Penguins Fire Mike Johnston, Mike Sullivan Takes Over

The Pittsburgh Penguins have fired coach Mike Johnston, the team announced on Saturday.

Johnston’s assistant coach Gary Agnew was also relieved of his duties by Pens GM Jim Rutherford.

The team has given the head coach job to Mike Sullivan, head coach of the team’s AHL affiliate in Wilkes-Barre/Scranton. Sullivan was in his first year with the team. The AHL Penguins currently have an 18-5 record and sit atop the Atlantic Division.

Sullivan was head coach of the Boston Bruins from 2003-06 and has spent eight seasons as a NHL assistant coach, working with the Bruins, Tampa Bay Lightning, New York Rangers and Vancouver Canucks. He was also a player development coach with the Chicago Blackhawks for the 2014-15 season.

Sullivan will have his first game as the Pens bench boss on Monday at home against the Washington Capitals. He will retain Rick Tocchet and Jacques Martin as assistant coaches. Tocchet joined the team as an assistant coach last season and Martin is fresh to the organization this season in the role of special assistant to the coach.

Martin will transition from that special assistant role that saw him spending games in the press box, to the bench as an assistant coach.

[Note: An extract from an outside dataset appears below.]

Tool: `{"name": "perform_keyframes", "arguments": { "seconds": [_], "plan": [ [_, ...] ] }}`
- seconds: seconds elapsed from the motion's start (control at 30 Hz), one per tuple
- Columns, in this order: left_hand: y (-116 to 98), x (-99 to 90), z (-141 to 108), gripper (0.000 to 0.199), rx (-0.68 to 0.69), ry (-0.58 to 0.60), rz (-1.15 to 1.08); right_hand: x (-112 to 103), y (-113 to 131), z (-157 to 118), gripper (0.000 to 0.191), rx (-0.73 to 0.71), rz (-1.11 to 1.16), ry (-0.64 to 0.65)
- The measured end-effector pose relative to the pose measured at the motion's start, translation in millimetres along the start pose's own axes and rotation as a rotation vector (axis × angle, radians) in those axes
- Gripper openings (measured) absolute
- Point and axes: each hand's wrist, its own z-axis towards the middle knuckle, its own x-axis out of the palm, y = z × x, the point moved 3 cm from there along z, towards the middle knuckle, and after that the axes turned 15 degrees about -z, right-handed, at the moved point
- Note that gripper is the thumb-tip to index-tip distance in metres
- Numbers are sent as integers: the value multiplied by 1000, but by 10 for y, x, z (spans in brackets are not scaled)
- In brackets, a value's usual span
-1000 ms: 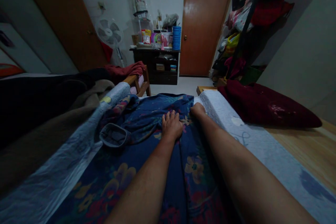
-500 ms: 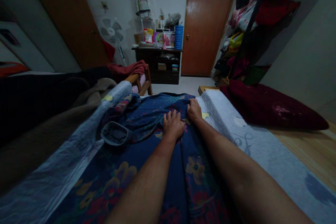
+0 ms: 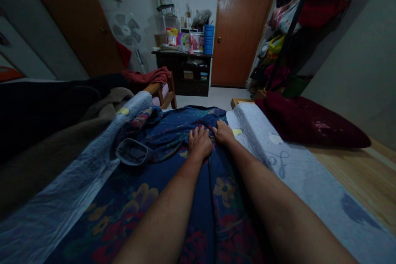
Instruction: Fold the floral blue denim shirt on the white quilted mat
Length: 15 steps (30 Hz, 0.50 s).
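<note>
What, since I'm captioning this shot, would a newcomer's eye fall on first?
Most likely the blue flowered garment across the foreground, with the left hand and right hand resting near its far end. After that, the maroon cushion at right and the brown door behind.

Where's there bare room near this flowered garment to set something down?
The pale sheet is bare between the right forearm and maroon cushion, as is the wood bordering both. It's crowded left, with dark cloth, and mid-sheet, where left hand and right hand rest on the garment.

Cursive lettering point(image 3: 278, 164), seemingly “Lo”, on pale sheet point(image 3: 312, 196)
</note>
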Motion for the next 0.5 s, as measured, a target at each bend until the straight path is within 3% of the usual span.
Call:
{"name": "perform_keyframes", "arguments": {
  "seconds": [0.2,0.37,0.5],
  "plan": [
    [22,-45,22,42,32,-30,-87,-40,95,-375,57,25,27,61],
    [45,-105,58,36,57,-166,-225,-82,139,-758,57,-14,78,62],
    [55,-210,-56,35,74,-224,-283,-120,170,-1031,61,-6,97,74]
  ]
}}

Talking about the move in the team’s announcement, Rutherford said, “I felt it was time for a coaching change because our team has underachieved. Our expectations are much higher with this group of players.”

Off to a 15-10-3 start, the Penguins currently sit outside a playoff spot, though they are tied with the Boston Bruins for 33 points and the Bruins hold the last wild card spot in the East on tie-breaker.

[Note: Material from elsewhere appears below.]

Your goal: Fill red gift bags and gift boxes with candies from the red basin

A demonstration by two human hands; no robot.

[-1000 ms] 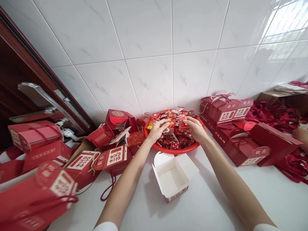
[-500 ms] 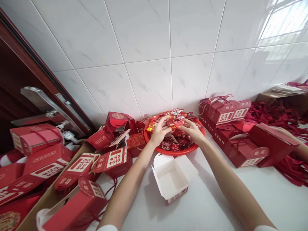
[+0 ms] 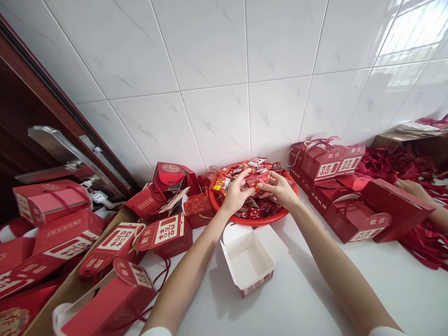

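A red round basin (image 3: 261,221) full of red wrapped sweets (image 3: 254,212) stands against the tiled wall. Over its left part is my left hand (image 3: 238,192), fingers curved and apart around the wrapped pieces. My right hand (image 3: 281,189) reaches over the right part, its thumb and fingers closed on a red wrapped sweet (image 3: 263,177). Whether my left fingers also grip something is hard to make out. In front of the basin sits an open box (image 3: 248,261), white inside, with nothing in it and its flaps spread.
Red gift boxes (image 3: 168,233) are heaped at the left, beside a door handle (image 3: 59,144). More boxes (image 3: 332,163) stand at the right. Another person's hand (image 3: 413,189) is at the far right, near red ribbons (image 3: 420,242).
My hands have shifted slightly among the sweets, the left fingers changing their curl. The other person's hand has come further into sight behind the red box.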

Despite the presence of Phil Kessel, Sidney Crosby, Evgeni Malkin, Chris Kunitz, Patric Hornqvist and David Perron, the team is averaging just 2.36 goals per game, 27th in the league. Their power play is also ranked 27th in the league with a 15.6% success rate.

Johnston coached a conservative, defense-first style, which had theoretical merits. The team has a weak blue line and if all players make up for that lack of talent, the goals could still come due to a group of elite level forwards up front.

At least that was the idea, it appeared. But it didn’t work.

The struggles have been headline worthy with Crosby off to the slowest start of his career and the lack of scoring from Kessel (who will certainly not be jokingly called a coach killer again) in his first year with Pittsburgh. Kessel is on pace to score 26 goals, just one more than he scored last year.